WHAT TO DO →
Do not copy the pictures. Write out the lines from the start of the entries through the line containing "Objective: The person".

════

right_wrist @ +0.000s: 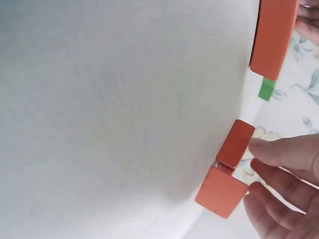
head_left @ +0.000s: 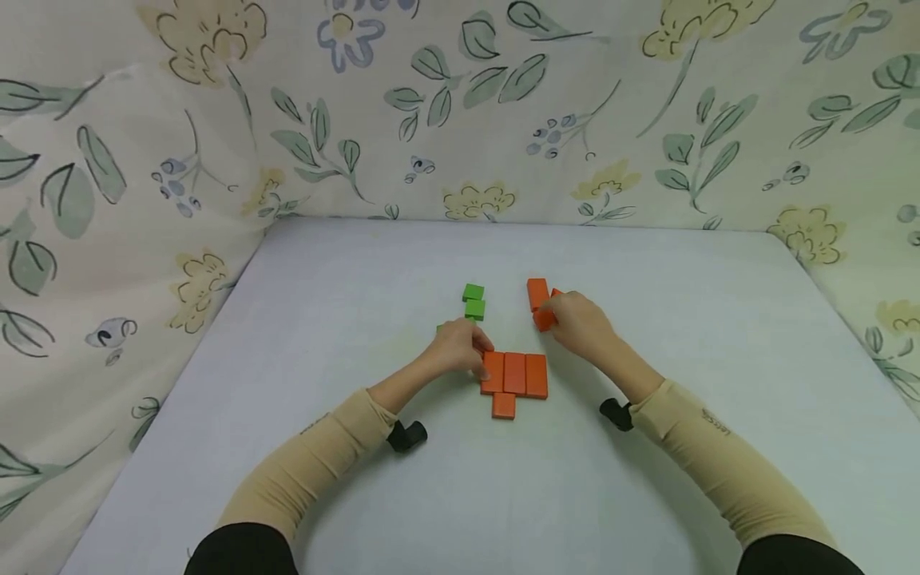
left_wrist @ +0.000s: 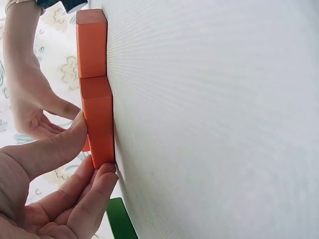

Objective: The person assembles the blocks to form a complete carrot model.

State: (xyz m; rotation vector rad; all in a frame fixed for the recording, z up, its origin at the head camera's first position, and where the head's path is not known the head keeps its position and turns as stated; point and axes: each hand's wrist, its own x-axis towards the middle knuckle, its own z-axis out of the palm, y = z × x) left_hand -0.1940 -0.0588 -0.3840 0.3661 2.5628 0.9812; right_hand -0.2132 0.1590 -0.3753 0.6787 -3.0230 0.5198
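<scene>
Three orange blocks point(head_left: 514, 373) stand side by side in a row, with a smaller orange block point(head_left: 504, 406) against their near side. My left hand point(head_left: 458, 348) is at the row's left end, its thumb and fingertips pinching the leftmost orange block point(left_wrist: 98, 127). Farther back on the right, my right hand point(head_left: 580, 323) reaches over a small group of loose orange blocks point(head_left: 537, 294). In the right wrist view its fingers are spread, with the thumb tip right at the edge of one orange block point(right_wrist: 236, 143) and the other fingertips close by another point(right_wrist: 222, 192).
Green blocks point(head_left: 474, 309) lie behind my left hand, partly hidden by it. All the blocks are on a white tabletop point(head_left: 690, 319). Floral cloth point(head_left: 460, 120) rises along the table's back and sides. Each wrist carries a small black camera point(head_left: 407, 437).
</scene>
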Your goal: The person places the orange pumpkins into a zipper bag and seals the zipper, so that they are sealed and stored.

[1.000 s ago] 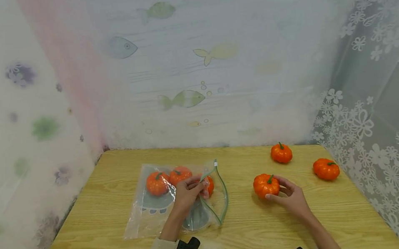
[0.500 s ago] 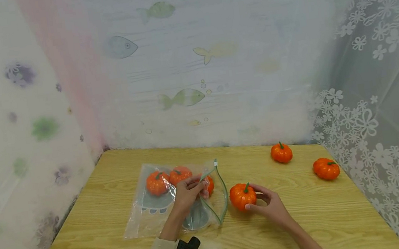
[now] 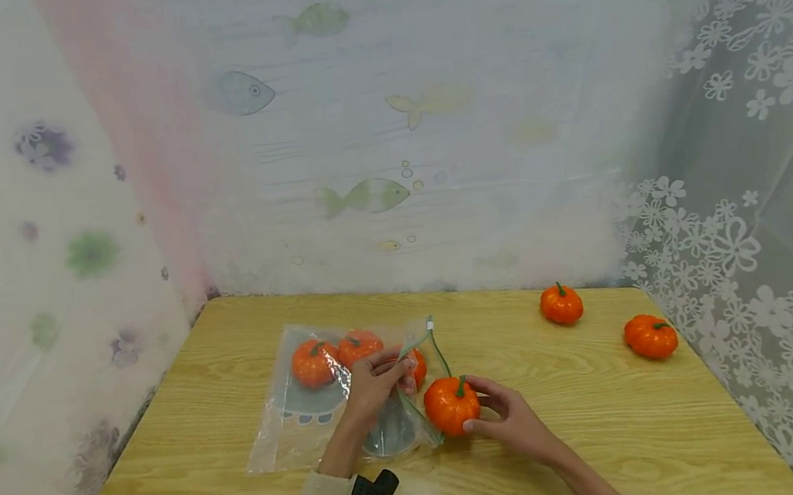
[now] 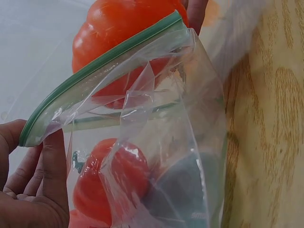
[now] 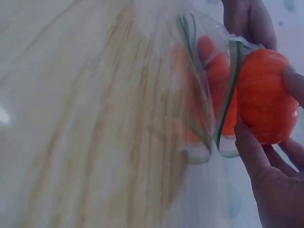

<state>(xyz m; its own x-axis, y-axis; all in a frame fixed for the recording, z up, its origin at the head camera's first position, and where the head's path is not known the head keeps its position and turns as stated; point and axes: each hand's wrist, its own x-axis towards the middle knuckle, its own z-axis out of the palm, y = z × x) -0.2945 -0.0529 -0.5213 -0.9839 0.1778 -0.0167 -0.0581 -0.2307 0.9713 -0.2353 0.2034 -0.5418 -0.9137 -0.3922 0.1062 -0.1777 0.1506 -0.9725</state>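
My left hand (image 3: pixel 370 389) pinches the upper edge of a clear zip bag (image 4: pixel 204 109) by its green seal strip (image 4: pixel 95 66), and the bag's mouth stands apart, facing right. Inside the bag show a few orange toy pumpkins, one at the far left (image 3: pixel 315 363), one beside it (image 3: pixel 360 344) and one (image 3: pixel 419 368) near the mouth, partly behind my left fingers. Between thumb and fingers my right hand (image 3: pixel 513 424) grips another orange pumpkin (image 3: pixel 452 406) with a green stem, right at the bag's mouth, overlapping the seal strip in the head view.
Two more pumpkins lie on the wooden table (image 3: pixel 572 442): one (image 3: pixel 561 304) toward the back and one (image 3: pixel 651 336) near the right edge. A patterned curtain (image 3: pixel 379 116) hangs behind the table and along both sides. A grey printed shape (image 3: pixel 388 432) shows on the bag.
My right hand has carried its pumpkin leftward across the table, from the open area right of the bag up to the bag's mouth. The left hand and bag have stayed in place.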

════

ANSWER BELOW →
right_wrist @ +0.000s: 
head_left @ +0.000s: 
left_wrist @ +0.000s: 

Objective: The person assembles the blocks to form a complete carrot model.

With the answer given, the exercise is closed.